ACTION ITEM:
The lines from the start of the data up to and including the one with "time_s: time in" should be returned exactly, and nothing else.

Collection entries:
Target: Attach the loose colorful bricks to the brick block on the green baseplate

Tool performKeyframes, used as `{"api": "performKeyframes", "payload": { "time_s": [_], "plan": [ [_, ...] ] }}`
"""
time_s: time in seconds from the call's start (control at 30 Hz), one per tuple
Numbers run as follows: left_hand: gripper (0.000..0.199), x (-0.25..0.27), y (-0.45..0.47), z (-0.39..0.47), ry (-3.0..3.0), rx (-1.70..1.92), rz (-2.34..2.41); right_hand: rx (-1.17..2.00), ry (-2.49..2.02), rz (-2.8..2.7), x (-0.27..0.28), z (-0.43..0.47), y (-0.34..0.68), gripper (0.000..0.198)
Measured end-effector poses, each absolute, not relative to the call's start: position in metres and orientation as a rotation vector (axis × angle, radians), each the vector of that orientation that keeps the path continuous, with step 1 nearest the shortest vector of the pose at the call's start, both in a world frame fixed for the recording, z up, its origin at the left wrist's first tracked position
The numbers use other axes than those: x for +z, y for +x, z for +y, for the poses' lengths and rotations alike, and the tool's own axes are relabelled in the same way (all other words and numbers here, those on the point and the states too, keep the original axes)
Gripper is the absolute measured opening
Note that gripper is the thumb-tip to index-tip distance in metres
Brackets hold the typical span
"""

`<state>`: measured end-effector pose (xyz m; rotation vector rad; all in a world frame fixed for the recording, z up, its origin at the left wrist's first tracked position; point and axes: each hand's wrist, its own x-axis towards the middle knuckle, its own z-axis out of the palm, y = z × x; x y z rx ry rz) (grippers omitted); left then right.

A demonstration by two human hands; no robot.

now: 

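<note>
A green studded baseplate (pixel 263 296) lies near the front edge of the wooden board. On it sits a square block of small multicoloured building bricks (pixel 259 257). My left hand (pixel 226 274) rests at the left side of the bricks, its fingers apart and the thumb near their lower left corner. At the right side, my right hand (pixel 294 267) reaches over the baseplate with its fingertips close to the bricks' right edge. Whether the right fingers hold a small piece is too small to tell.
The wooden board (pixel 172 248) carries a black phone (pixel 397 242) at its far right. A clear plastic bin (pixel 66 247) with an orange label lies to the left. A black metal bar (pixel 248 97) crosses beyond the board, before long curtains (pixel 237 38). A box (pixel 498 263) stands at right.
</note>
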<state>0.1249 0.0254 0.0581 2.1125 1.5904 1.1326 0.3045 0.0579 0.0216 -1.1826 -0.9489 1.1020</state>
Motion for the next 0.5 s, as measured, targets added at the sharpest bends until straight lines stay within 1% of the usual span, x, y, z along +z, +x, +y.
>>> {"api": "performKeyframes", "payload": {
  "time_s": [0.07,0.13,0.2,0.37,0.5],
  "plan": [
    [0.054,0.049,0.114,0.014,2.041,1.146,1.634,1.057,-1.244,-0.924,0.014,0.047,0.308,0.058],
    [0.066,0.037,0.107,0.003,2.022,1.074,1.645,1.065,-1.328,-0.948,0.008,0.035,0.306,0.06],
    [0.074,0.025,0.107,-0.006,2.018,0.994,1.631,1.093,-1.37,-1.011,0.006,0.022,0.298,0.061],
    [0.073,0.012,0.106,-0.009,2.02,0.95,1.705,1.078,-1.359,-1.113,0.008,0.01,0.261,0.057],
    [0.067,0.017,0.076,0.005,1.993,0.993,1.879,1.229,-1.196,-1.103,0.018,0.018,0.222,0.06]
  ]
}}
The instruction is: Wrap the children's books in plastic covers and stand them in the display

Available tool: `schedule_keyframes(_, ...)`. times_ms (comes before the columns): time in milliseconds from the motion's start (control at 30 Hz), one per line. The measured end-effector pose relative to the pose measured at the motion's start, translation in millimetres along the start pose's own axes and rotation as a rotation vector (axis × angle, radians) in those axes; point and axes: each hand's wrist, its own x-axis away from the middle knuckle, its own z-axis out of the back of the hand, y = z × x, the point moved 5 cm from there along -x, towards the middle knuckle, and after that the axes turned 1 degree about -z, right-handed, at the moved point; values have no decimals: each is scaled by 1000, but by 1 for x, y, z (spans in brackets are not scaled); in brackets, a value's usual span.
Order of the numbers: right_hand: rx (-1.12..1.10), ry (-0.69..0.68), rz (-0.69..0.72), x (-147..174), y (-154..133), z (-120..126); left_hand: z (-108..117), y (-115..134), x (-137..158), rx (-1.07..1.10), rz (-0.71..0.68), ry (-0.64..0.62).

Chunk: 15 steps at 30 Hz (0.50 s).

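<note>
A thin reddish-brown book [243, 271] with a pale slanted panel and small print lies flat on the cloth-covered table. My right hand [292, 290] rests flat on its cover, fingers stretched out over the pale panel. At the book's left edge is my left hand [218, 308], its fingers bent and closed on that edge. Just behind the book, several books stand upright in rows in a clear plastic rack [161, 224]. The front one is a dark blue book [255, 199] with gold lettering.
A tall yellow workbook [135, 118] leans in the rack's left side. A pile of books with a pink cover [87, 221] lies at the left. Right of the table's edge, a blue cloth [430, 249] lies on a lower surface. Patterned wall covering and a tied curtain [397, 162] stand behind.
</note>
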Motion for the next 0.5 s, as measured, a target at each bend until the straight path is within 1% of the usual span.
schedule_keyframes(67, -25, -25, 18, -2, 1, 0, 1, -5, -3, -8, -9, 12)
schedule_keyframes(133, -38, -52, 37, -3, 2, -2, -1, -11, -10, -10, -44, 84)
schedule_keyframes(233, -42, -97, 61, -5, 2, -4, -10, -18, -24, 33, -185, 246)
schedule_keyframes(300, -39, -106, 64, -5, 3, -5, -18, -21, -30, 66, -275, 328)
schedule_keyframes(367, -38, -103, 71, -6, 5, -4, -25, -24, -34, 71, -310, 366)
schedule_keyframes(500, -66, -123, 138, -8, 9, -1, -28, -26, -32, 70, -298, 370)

SOLVED PROBLEM:
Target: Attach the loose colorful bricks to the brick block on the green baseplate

Tool performKeyframes, used as `{"api": "performKeyframes", "payload": { "time_s": [_], "plan": [ [_, ...] ] }}`
"""
time_s: time in seconds from the call's start (control at 30 Hz), one per tuple

No further output is given for this exercise.